Immerhin machte die Dame es ihr leicht. Und auch Florimond, der die Regeln der Minnehöfe sehr gut kannte, schlug Vorteile aus der Situation.
»Wie ich hörte, beschuldigte man mich eines heimlichen Treffens mit der Dame Sabine«, bemerkte er am Abend, bevor er mit seinem Vortrag begann. »Das ehrt mich über alle Maßen. Nie hätte ich auch nur davon träumen können, dass sie mich begehrte. Aber nun, da dieser Gedanke in mir erwacht ist, beflügelt ihr Bild alle meine Lieder. Erlaubt mir, Herzogin, dass ich ihr in aller Reinheit huldige!«
Danach sang er für Sabine, und sie hatte die Lieder noch im Ohr, als sie sich schließlich verabschiedete, um Jules de Caresse zu empfangen. Sie hoffte und fürchtete zugleich, dass die Erinnerung an die Liebe Florimonds ihr den Besuch ihres Gatten erleichtern möge – vielleicht konnte sie ja die Augen schließen und von seinen zärtlichen Küssen und raffinierten Liebkosungen träumen, wenn Jules ihr beiwohnte. Andererseits wäre ihr dies als eine Art Betrug an ihrer Liebe erschienen.
So weit kam es jedoch nicht. Jules de Caresse unterwarf sie so ungeduldig und brutal, dass sie gar nicht dazu kam, sich Florimonds geschickte Hände und seine weichen Lippen vorzustellen. Dabei schien der Marquis die Sache mehr zu genießen als während seiner letzten Besuche. Die mögliche Existenz eines Nebenbuhlers vermochte ihn zu beflügeln. Sabine fragte sich, wie er ihre Passivität dabei empfand – nachdem sie gestern erfahren hatte, dass wahre Lust erst aus Geben und Nehmen, Schenken und Empfangen erwuchs, verstand sie nicht, wie ihr angespannter, starrer Körper ihren Gatten erregen konnte.

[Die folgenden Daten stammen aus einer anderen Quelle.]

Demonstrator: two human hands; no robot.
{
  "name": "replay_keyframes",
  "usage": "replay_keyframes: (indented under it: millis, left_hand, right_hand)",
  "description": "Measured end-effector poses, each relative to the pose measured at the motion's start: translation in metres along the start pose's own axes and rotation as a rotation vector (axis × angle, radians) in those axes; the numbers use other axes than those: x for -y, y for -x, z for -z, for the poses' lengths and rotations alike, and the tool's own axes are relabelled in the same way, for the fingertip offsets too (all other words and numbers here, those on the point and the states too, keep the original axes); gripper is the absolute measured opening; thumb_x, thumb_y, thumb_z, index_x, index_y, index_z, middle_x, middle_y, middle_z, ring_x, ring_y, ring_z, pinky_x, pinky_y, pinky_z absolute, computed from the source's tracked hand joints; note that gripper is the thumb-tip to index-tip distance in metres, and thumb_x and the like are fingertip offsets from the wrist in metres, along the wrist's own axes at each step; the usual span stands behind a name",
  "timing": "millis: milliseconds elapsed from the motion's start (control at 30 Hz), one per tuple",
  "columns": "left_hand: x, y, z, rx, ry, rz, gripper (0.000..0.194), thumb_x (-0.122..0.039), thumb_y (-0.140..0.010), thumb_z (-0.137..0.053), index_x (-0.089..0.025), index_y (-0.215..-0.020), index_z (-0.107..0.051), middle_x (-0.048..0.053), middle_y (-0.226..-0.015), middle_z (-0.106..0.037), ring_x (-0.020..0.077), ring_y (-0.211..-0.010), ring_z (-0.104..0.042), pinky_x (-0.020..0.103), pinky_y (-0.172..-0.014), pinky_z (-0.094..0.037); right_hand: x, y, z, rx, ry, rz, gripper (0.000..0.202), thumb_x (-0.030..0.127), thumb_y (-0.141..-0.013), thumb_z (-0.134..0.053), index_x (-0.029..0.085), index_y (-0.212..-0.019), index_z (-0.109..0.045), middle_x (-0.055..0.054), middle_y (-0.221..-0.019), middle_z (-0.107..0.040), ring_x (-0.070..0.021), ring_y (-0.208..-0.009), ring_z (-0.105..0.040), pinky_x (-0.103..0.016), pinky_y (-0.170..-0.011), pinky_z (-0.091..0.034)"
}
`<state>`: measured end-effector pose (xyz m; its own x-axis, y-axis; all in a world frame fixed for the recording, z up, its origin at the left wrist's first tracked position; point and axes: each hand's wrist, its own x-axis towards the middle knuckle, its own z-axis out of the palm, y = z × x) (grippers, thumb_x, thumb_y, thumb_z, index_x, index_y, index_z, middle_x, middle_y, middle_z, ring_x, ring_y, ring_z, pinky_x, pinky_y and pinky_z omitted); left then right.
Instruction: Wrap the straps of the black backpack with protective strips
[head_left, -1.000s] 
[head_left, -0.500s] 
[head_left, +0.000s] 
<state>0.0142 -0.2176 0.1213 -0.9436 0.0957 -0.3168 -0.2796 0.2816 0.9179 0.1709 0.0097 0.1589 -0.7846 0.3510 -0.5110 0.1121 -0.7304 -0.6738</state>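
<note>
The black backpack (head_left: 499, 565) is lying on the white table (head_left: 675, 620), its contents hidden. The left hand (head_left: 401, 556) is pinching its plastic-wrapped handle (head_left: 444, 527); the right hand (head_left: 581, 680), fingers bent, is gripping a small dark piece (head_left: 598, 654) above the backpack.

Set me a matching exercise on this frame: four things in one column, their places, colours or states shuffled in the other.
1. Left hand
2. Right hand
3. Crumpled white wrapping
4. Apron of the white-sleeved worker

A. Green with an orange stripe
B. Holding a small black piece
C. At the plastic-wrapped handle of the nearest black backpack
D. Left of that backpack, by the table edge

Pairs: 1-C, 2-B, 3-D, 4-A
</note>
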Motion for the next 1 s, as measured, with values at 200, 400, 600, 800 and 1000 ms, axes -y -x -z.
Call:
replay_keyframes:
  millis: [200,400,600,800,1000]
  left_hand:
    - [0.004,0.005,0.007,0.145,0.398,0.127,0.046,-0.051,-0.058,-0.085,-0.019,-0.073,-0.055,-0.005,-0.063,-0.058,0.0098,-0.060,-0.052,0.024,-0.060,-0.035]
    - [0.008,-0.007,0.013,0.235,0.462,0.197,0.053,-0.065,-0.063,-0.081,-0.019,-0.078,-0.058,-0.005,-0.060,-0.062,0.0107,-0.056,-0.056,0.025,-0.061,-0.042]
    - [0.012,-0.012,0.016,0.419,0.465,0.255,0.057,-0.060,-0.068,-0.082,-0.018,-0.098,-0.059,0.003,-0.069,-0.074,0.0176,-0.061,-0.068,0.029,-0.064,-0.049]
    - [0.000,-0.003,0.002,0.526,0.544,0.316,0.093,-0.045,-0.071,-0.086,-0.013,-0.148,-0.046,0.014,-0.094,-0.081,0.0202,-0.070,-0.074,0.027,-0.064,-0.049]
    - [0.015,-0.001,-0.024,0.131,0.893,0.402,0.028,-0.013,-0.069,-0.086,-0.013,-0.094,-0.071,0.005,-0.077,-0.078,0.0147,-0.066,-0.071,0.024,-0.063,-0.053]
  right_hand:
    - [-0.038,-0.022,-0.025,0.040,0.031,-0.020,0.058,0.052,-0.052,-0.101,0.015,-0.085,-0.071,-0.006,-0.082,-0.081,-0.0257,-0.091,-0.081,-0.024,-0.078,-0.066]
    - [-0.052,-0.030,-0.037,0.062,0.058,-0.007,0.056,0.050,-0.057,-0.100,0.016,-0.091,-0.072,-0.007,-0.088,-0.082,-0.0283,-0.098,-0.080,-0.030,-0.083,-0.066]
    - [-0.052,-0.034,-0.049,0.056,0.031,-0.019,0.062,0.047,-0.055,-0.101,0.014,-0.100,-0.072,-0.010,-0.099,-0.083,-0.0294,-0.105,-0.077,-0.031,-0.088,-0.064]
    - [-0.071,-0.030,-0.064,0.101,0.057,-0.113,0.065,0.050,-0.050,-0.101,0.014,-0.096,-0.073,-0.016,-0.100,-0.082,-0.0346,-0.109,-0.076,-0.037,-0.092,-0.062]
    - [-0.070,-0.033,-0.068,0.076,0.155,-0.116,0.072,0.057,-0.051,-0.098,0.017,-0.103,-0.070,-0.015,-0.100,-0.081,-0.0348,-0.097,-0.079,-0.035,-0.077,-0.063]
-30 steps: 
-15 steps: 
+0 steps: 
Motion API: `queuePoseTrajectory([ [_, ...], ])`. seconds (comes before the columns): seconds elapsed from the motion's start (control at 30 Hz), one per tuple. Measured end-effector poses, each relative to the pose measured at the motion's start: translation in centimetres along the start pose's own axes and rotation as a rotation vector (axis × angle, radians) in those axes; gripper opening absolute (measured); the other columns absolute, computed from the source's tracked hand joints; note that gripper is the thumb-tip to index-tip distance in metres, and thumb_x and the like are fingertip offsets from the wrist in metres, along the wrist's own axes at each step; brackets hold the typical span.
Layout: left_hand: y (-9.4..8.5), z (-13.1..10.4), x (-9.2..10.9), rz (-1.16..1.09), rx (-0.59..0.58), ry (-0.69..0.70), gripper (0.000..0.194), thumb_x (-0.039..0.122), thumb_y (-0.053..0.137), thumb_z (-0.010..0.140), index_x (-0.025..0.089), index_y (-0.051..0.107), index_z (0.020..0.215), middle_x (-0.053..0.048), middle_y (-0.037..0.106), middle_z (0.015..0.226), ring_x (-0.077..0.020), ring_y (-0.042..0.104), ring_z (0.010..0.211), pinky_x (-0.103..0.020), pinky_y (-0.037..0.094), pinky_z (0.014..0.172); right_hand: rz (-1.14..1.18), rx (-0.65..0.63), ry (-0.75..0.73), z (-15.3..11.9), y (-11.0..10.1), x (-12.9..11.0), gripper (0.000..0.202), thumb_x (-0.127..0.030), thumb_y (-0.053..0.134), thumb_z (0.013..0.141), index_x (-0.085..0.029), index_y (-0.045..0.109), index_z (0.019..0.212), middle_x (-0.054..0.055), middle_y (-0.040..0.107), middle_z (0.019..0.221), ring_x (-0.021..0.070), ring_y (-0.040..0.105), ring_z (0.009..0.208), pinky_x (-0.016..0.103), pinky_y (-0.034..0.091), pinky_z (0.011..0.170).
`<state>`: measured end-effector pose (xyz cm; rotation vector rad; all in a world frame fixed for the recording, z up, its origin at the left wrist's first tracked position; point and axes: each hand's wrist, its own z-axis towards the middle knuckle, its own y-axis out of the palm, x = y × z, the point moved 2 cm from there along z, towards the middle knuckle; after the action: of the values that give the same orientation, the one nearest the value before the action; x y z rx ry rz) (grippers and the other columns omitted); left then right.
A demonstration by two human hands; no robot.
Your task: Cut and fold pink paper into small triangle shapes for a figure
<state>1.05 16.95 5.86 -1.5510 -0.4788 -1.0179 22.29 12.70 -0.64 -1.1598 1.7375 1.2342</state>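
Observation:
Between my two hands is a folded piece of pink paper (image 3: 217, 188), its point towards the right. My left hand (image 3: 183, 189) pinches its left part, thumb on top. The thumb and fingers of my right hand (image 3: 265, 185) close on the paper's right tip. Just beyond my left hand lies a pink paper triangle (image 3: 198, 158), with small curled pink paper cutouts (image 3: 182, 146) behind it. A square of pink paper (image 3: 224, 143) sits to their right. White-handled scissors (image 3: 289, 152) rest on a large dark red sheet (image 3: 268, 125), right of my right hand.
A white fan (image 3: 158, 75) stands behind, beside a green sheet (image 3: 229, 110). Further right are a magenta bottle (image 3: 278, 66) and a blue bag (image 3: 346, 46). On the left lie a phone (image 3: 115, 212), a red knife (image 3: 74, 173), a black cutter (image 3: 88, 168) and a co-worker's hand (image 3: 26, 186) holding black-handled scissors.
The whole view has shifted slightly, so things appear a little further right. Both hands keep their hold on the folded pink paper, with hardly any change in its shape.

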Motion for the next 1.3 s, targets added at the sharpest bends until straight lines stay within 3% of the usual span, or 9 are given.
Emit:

Dem schien das jedoch recht zu sein.
»Was auch immer du am Minnehof getrieben hast, gelernt hast du jedenfalls nichts«, brummte er, als er nach dem Beischlaf von ihr abließ. Es klang tadelnd, aber auch zufrieden. Zumindest von Sabine verlangte Jules offensichtlich nur Unterwerfung, keine Liebeskünste. Bei Barbe de Richemonde mochte es anders sein. Aber das war Sabine eigentlich gleichgültig. Sollte die Rivalin ihn haben! Solange sie nur über das schwieg, was sie zwischen Sabine und Florimond beobachtete, oder zu sehen meinte.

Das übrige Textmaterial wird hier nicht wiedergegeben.